Halo, halo, halooo bloggies! Hahaha, gue menulis ini di hari terakhir libur pre school, lho. Kinda lazy to work, rasanya masih pengen liburan (karena gue nggak benar-benar libur, ada pekerjaan lain, sniff). But, well, gue kangen sama anak-anak :) Jadi sambil menunggu "the day" lebih baik gue menceritakan dulu apa yang sudah gue alami kemarin. Karena setelah mulai bekerja pasti akan ada banyak cerita baru :)
What I wore? Dress and hair bow: design by me | Shoes: Gosh |
Kemarin, waktu 17 Agustus (happy birthday, Indonesia!) adalah hari yang menyenangkan buat gue. Akhirnya gue bertemu langsung dengan seorang teman yang sebelumnya hanya berkomunikasi lewat telepon dan internet. Namanya Iin, atau biasa gue panggil Inis, akronim dari nama lengkapnya. Perkenalan gue dan Iin terjadi dengan cara yang cukup unik, yaitu dengan peran dari followers gue di twitter! Hehehe, kalau biasanya orang berkenalan karena saling follow atau berteman di facebook, gue dan Iin justru belum pernah menemukan akun satu sama lain.

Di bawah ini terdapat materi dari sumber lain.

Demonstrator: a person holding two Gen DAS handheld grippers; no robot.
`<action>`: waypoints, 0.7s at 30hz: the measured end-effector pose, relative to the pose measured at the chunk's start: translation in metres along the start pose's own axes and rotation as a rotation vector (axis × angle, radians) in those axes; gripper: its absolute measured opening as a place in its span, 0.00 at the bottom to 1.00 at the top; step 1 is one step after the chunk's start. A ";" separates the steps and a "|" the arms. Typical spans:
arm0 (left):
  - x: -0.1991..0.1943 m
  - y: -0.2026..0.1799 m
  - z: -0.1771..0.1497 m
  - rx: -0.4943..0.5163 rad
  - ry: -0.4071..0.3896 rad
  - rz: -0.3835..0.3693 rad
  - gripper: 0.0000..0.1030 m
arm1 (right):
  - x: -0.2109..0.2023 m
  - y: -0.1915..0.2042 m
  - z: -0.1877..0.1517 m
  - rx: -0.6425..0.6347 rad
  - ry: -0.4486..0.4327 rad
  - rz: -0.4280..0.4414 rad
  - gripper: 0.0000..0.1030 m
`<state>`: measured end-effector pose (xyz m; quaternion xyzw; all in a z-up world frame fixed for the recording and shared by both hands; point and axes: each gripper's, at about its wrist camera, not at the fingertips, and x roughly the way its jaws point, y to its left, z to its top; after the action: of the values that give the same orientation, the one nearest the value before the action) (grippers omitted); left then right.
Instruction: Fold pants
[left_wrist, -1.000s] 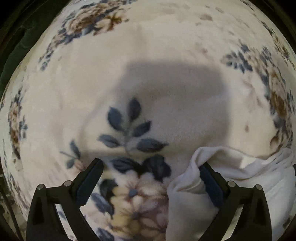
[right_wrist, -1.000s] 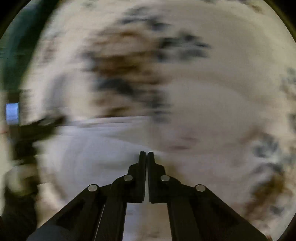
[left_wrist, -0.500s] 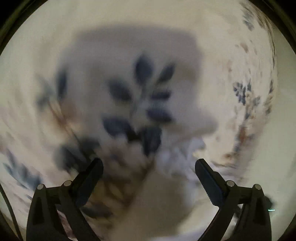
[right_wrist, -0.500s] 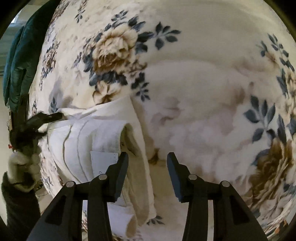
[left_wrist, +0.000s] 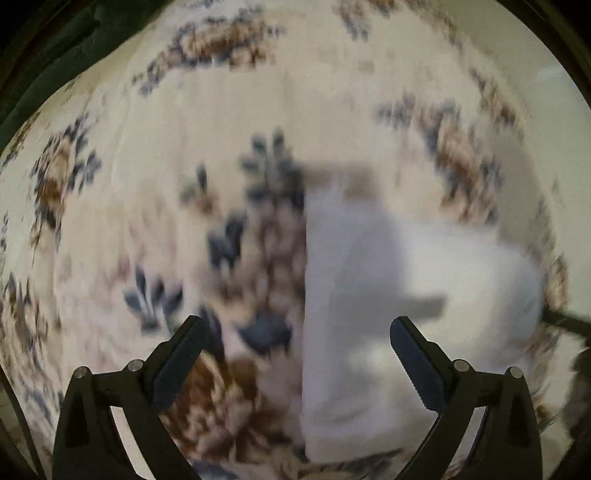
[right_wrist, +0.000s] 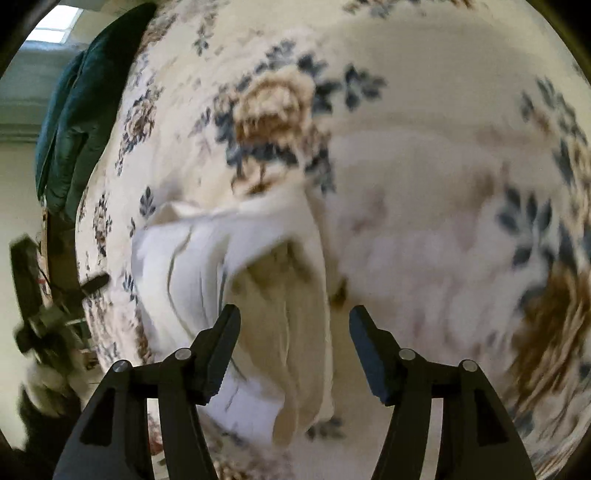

Gue masih ingat betul bagaimana kejadiannya. Di suatu sore gue dan Ray berjalan-jalan, menunggu waktunya dinner. Lalu handphone gue berbunyi cukup sering, hingga membuat gue penasaran untuk meliriknya. Ternyata ada puluhan mention masuk ke akun gue dengan isi yang hampir sama, "Indi, ada pengidap scoliosis ikut audisi di X Factor." Gue ingin segera menontonnya, tapi sayang di mall tempat kami berjalan-jalan hanya ada TV yang memutar siaran luar negeri. Syukurlah gue ingat kalau X Factor mempunyai channel youtube sendiri, jadi gue lega karena bisa menonton tayangan re-run nya di rumah.
Keesokan harinya gue langsung menemukan rekaman audisi Iin. Waktu itu yang gue pikir adalah, "wow, this girl is really great!" dan nggak ingat kalau sebelumnya orang-orang mengenalkannya kepada gue karena sama-sama mengidap scoliosis. Sebagai ungkapan rasa kagum gue tinggalkan sebuah komentar di sana. Meskipun tahu ini bukan akun Iin, tapi seenggaknya X Factor tahu bahwa dukungan terhadap salah satu kontestannya bertambah 1 suara, hehehe. Sebelum log out, iseng-iseng gue membaca komentar-komentar yang lain. Salah satunya ada yang mencantumkan akun twitter Iin. Gue lalu putuskan untuk menyimpannya meskipun belum terpikir untuk menghubunginya. Siapa tahu nanti kita bisa berteman, begitu gue pikir.
Setelah beberapa hari tersimpan di memory handphone, akhirnya gue putuskan untuk menghubungi Iin. Just a simple message:
"Hai Inis, aku Indi. Aku juga scolioser. Salam kenal."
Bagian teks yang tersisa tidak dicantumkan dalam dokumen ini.